Cate Blanchett To Receive Honorary Cesar Award; Good Morning America Appearance; & more Nightmare Alley updates

Happy Friday, everyone! Nightmare Alley is now released in US cinemas.

We have some ecstatic news! Cate is to be honored with an honorary César award next year. She also appeared on Good Morning America to promote Nightmare Alley, and we have the latest issue of Sight and Sound which featured the movie. She will be a guest on The Graham Norton Show next year. Check the updates below.

Cate Blanchett To Receive Honorary Cesar Award

Australian actress Cate Blanchett will receive French cinema’s top honor, the César d’Honneur, a lifetime achievement award, from the French Film Academy.

The French academy on Friday said it had picked the two-time Oscar winner to be the 2022 César d’Honneur winner. Blanchett will receive the prize in Paris on Friday, Feb. 25 as part of the 47th César ceremony, France’s equivalent to the Academy Awards.

In a statement, the academy said the 2022 honoree had an “absolutely remarkable career and personality.”

Blanchett is among the most successful and acclaimed actors of her generation.
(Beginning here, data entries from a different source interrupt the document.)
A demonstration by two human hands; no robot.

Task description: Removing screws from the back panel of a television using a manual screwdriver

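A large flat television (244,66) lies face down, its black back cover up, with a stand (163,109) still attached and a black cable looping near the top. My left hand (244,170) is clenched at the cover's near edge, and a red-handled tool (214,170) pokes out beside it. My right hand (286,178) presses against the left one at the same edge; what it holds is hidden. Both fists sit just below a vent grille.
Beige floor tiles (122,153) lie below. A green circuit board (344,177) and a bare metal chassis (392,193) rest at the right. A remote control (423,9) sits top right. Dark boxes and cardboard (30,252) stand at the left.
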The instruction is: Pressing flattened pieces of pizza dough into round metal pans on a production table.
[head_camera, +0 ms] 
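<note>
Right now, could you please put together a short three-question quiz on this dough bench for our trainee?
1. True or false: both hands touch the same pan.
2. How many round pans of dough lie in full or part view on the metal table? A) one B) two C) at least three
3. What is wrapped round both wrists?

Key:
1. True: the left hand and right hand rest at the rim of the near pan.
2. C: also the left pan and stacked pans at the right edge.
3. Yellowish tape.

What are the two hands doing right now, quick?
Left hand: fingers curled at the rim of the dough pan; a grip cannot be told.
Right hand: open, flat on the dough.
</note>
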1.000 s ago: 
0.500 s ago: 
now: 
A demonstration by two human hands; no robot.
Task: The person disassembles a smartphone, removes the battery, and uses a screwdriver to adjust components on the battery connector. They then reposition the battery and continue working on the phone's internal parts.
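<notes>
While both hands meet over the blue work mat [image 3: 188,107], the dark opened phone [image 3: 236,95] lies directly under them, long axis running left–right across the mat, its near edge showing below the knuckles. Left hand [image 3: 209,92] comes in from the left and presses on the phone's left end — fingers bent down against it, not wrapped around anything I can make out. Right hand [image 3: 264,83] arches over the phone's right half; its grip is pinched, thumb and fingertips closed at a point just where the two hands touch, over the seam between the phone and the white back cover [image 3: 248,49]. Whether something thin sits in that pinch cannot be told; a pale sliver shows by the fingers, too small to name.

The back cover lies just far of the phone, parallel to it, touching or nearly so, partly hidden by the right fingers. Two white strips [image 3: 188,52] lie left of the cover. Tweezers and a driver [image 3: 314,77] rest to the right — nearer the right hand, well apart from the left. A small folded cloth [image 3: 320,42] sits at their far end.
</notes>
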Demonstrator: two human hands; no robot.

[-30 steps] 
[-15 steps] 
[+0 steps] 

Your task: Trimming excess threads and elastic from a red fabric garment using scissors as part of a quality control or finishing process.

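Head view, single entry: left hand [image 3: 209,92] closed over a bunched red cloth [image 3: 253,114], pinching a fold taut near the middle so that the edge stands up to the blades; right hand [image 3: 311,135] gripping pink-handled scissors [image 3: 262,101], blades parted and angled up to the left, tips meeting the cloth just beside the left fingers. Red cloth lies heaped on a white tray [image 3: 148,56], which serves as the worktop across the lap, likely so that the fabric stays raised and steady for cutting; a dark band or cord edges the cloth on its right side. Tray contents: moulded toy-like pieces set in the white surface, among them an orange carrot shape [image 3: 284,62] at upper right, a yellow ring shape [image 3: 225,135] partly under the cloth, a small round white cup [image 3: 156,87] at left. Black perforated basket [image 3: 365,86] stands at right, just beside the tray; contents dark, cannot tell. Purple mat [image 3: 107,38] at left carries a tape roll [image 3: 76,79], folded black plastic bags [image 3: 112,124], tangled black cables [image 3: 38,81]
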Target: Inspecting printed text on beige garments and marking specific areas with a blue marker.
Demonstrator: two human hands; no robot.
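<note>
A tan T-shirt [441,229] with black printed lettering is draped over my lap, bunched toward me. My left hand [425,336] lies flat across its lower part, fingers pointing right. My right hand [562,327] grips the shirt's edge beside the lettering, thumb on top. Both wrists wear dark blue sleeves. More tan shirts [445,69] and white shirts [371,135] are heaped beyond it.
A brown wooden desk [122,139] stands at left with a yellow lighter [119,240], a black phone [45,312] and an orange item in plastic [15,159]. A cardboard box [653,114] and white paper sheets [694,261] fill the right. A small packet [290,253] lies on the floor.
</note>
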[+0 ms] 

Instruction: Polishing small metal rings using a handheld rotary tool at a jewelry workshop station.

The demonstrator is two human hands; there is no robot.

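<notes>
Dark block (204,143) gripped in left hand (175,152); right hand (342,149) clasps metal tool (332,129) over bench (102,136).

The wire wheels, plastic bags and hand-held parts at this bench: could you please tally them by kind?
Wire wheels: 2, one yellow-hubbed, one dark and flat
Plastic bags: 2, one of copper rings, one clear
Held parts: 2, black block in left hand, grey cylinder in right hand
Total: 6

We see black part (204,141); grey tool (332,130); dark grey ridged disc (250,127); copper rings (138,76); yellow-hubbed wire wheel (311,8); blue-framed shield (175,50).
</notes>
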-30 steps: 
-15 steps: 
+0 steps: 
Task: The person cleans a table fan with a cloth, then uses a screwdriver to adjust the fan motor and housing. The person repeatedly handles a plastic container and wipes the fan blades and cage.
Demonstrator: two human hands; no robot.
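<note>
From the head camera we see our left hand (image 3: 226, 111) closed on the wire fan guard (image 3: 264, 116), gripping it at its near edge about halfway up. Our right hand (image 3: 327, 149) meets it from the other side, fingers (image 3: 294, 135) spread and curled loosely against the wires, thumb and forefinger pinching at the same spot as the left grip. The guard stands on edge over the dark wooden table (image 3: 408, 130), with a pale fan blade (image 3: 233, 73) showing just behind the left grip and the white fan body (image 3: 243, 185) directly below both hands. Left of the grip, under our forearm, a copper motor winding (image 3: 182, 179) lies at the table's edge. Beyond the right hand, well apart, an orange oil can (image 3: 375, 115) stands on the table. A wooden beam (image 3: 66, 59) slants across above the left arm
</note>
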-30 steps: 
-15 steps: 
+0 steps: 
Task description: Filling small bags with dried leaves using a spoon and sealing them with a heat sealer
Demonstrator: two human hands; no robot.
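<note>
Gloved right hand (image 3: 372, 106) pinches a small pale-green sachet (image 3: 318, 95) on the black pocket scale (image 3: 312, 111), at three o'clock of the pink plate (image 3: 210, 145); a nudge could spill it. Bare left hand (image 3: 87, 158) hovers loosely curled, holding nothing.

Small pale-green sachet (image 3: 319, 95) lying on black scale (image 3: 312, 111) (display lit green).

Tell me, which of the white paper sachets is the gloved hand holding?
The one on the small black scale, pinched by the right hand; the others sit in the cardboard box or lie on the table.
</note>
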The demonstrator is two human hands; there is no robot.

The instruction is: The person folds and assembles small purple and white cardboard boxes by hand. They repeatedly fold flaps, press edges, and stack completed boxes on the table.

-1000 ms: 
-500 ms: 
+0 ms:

Since her international breakthrough as the titular Queen in Shekhar Kapur’s Elizabeth (1998), a role that earned her a best actress nomination at the Oscars, as well as best actress, wins at the BAFTAs and Golden Globes, Blanchett has been a force on the global cinema scene. Alongside her two Oscar-winning performances — in 2005 in the best-supporting actress category for playing Katharine Hepburn in Martin Scorsese’s Aviator and for best actress in 2014 for Woody Allen’s Blue Jasmine — Blanchett has collected a trophy case of awards and nominations, among them the best actress honor in Venice for playing Bob Dylan in Todd Haynes’ I’m Not There (2007) and BAFTAs for both Aviator and Blue Jasmine (for best supporting and best lead actress, respectively).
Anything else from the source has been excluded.